# Intro to SQL: Restaurant Case Study

In this notebook, I explore basic queries like inserts, updates, and select statements by pouring over hypothetical restaurant data.
**this notebook uses a pgsql database in a vm and cannot be run locally without standing up an EC2 cluster.**

In [2]:
import math
import numpy as np
import pandas as pd
import psycopg2

In [3]:
# borrowing a function from stackoverflow to easily read sqlite queries
def my_select_query_pandas(query, rollback_before_flag, rollback_after_flag):
    
    if rollback_before_flag:
        connection.rollback()
    
    df = pd.read_sql_query(query, connection)
    
    if rollback_after_flag:
        connection.rollback()
    
    # fix the float columns that really should be integers
    for column in df:
        if df[column].dtype == "float64":
            fraction_flag = False
            for value in df[column].values:
                if not np.isnan(value):
                    if value - math.floor(value) != 0:
                        fraction_flag = True
            if not fraction_flag:
                df[column] = df[column].astype('Int64')
    return(df)

In [None]:
connection = psycopg2.connect(
    user = "postgres",
    password = "****",
    host = "postgres",
    port = "5432",
    database = "postgres"
)

# Total sales as a dollar amount, total number of sales, average dollar amount per sale


In [None]:
rollback_before_flag = True
rollback_after_flag = True
query = """
SELECT 
    SUM(total_amount) as total_sales_dollars,  
    round(SUM(total_amount)/1000000,1) as total_sales_million_dollars,
    COUNT(sale_id) as total_number_of_sales,
    round(AVG(total_amount),2) as average_dollar_amount_per_sale
FROM Sales 
"""
df = my_select_query_pandas(query, rollback_before_flag, rollback_after_flag)
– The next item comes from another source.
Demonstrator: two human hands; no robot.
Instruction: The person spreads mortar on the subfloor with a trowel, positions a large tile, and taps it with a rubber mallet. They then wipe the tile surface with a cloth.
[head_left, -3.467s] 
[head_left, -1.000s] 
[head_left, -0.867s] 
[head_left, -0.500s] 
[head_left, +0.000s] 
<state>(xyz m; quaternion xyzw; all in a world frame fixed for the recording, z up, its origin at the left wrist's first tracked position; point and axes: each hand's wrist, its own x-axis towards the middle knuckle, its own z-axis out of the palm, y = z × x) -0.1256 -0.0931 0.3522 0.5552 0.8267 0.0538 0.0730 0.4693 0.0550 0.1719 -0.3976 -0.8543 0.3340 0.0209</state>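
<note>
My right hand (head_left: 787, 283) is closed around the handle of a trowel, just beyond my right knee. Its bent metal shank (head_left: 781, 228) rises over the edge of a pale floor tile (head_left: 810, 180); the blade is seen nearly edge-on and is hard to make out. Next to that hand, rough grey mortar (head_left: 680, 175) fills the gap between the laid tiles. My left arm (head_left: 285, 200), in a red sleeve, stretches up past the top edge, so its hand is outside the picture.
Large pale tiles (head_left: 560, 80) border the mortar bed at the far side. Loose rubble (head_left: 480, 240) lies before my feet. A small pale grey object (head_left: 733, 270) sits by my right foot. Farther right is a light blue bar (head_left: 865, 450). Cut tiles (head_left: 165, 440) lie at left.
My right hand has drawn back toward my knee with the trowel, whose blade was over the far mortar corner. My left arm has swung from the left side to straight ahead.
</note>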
# Total sales as a dollar amount, total number of sales, average dollar amount per sale by store

In [None]:
query = """
SELECT 
    
    city as store_name,
    SUM(total_amount) as total_sales_dollars,  
    round(SUM(total_amount)/1000000,1) as total_sales_million_dollars,
    COUNT(sale_id) as total_number_of_sales,
    round(AVG(total_amount),2) as average_dollar_amount_per_sale
    
FROM 
Sales S  INNER JOIN Stores E
on S.store_id = E.store_id
GROUP BY store_name 
ORDER BY store_name ASC 
"""

df = my_select_query_pandas(query, rollback_before_flag, rollback_after_flag)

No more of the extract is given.